New G League GM Sees More Roles for Women in the NBA

Players on basketball court
Photo Credit: Kelyn Soong, Washington City Paper.

Amber Nichols was a point guard in college, and it shows. Point guards—the best ones, at least—are leaders. They run the offense, see the big picture, and are less concerned with individual statistics than with the success of the entire team.

So, when Nichols, a former point guard for the University of Richmond, describes what she likes best about her job as general manager of the Capital City Go-Go, Washington, D.C.’s NBA G League team, it’s not surprising that she would put the emphasis on others.

“I would say building a team that’s successful and cohesive,” says Nichols, who, at age 29, is not only one of the youngest GM’s around but also the second female to assume that pivotal role in the entire NBA.

Amber Nichols, General Manager, Capital City Go Go. Photo Credit: Washington Wizards.

“And the second part, honestly, is seeing the players develop from the time that we get them to the time that they leave,” adds Nichols, who is also a Capstone advisor for the Georgetown University Master’s in Sports Industry Management program. “I love just seeing the trajectory of their careers pan out and just seeing guys develop and reach their full potential.”

Hard Work—and a Big Break

The 29-team G League is the NBA’s development league. It also hosts NBA players at different points in their careers, such as when they are returning from injuries or other absences. Its teams hail from large markets such as Cleveland and Oklahoma City, as well as smaller places like Grand Rapids, Mich., and Fort Wayne, Ind.

Nichols is the cousin of former Washington Wizards point guard John Wall, a five-time NBA All-Star now with the Houston Rockets, who practiced with the Go-Go a few years ago while coming back from an injury. But having basketball royalty in her family did not make Nichols’ career path any easier: In fact, it all started with a setback—a torn labrum in her hip that curtailed her college career and made pursuing further opportunities as a player unrealistic.

From there, Nichols’ own trajectory took a number of turns, from a earning a graduate degree in sports management from the University of Georgia; to selling tickets for the Sacramento Kings (even though she didn’t really want to be in sales); to catching a big break when the Kings hired pro basketball legend Nancy Lieberman as an assistant coach, who mentored her on evaluating talent and writing scouting reports.
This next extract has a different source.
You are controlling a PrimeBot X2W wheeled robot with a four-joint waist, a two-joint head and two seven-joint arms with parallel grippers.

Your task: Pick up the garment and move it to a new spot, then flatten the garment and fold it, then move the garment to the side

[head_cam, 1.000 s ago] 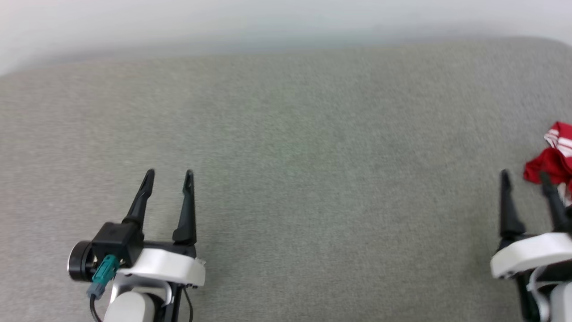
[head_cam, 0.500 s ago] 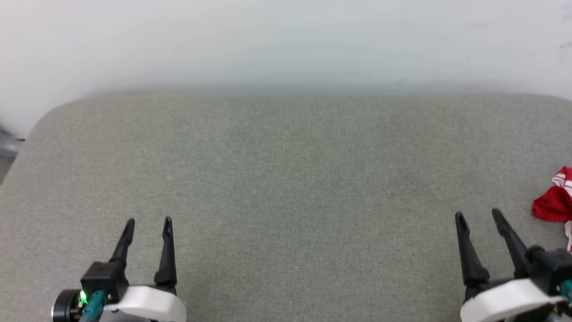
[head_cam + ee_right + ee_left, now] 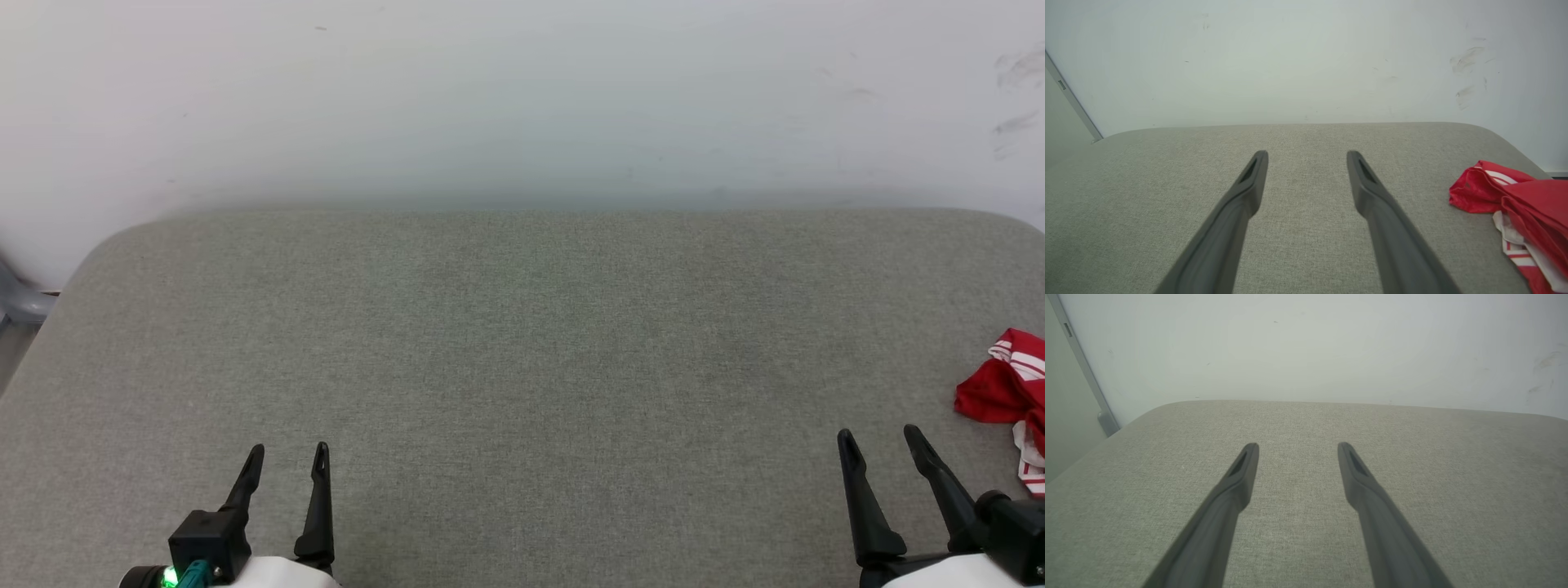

That eventually led to an internship with the Wizards, and, after a few more twists and turns, her appointment as the Go-Go’s assistant GM, and to GM in January 2021. Along the way, she also met La Quita Frederick, Faculty Director for the Georgetown Master’s in Sports Industry Management program and a fellow North Carolinian.

Nichols told Frederick that she would like to teach someday and share what she has learned with other women interested in sports management careers.

“Currently, she’s a Capstone advisor, but we would love to have her teach in the program eventually,” Frederick says. “Students love her—like, she’s already on the team. I had to reach out to her—because I try not to overwhelm our Capstone advisors with multiple people—and I said, ‘If you’re comfortable, there are a lot of young ladies who would like to work with you.’”

Better Things To Come

With the Go-Go, the general manager wears many hats, and Nichols is involved in everything from scouting and assessing players’ strengths and development needs, to marketing and scheduling road trips.

One friend who has been rooting for Nichols is Allison Feaster, who once worked in the G League office with Nichols and is now vice president for player development for the Boston Celtics. Feaster said she was “elated” when she heard that Nichols got the job—and confident that more women will follow her.

“I’m optimistic, because from what I know a lot of them are super qualified, definitely ready,” says 

Feaster, who played at Harvard and for 10 years in the WNBA. “It’s just a matter of getting in front of the decision makers to get an opportunity.”

Nichols is confident as well. 

“I think it will be much more common,” Nichols says. “I’m one of two [GMs] right now, and I’m sure the trend will continue, especially as we work to establish a pipeline of women who actually want to be in that role.”